Expliquer le choix des espèces et les stades de développement y afférents.
Nous avons choisi la souris pour étudier les gènes impliqués chez des patients souffrant de troubles neurodéveloppementaux. Les étapes du développement du cerveau sont très bien caractérisées chez la souris, ce qui nous permet de voir les effets des mutations dans des gènes impliqués dans les maladies neurodéveloppementales chez l’homme. Cet animal de petite taille avec environ 8 embryons par portée est couramment modifié génétiquement, ce qui nous permet de mimer les mutations observées chez l’homme. De plus la culture de cellules souches neurales et la culture primaire de neurones à partir de cortex murins sont des techniques bien établies au laboratoire. Selon nos études préliminaires, les très jeunes embryons mutants (avant 2/3 de gestation) ne présentent aucune différence avec les embryons sauvages.
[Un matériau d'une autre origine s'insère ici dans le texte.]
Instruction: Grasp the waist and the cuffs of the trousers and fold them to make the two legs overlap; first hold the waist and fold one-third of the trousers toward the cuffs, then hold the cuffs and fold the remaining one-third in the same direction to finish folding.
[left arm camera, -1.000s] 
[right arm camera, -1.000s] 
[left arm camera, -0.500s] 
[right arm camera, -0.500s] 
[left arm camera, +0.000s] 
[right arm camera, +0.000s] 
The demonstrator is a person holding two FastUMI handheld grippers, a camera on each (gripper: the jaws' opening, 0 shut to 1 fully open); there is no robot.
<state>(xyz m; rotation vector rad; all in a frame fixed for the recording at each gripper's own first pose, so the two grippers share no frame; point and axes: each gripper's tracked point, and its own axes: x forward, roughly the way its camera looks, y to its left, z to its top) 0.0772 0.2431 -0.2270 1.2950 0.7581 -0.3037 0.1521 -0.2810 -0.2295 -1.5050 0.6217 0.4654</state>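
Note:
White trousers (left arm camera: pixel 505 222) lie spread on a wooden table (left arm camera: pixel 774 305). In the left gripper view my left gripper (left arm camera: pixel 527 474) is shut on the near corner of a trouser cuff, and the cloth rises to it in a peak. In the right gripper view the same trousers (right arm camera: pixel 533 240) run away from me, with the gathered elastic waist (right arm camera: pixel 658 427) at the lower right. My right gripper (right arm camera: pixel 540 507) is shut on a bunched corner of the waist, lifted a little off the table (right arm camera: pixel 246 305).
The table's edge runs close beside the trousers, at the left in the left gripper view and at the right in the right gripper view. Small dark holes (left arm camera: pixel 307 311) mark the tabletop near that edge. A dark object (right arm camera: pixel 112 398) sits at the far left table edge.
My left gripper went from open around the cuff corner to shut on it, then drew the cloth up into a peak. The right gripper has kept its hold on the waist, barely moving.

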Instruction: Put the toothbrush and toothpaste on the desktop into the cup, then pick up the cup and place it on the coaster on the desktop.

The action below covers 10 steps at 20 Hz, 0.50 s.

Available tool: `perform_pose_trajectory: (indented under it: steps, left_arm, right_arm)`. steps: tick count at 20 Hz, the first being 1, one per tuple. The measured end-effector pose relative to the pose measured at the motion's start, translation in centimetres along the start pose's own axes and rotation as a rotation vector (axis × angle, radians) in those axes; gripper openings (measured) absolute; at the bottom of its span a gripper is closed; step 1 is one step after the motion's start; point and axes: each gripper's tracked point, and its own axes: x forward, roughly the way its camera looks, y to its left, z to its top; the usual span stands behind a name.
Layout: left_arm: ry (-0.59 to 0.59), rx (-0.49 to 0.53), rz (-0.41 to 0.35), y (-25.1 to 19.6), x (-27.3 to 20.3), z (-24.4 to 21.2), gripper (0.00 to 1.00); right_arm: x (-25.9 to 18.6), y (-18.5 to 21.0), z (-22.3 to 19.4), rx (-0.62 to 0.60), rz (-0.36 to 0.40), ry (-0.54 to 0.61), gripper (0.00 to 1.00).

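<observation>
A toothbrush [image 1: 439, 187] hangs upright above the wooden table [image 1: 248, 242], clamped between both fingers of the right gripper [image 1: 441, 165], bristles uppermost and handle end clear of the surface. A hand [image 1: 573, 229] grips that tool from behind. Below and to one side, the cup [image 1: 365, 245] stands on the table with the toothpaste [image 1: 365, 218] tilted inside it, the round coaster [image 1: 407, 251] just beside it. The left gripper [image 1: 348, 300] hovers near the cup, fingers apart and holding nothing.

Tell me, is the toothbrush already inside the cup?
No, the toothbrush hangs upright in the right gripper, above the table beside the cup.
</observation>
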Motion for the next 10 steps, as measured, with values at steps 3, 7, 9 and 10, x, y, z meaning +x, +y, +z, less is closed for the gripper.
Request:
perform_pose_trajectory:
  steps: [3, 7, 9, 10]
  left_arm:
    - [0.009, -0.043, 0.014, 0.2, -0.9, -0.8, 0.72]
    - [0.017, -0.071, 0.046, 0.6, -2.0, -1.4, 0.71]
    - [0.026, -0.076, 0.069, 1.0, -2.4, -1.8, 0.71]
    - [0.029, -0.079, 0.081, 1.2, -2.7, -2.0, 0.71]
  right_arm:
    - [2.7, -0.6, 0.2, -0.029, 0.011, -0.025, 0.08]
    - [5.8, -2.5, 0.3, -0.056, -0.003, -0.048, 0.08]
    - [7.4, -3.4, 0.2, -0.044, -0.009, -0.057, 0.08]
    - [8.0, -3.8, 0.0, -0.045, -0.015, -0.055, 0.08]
A la naissance, nous notons une taille légèrement inférieure et juste avant le sevrage, cette taille ainsi que la taille du cerveau, sont très inférieures chez les double cKO. A deux semaines de vie, on observe également une diminution de la taille (corps et tête) chez les animaux avec une seule copie d’un des deux gènes. Nous souhaitons dans un premier temps étudier tous les stades du développement du cerveau afin de déterminer précisement la dynamique d’apparition des phénotypes et d’identifier le timing précis auquel réaliser la caractérisation moléculaire qui permettra de comprendre les mécanismes qui mènent à l’apparition des phénotypes : stades embryonnaires 14.5 jours, 15.5 jours, 16.5 jours et 18.5 jours post-fécondation et stades postnataux jour de la naissance et 6, 14 et 20 jours de vie. Dans les études suivantes, nous étudierons plus en détail uniquement les stades clé.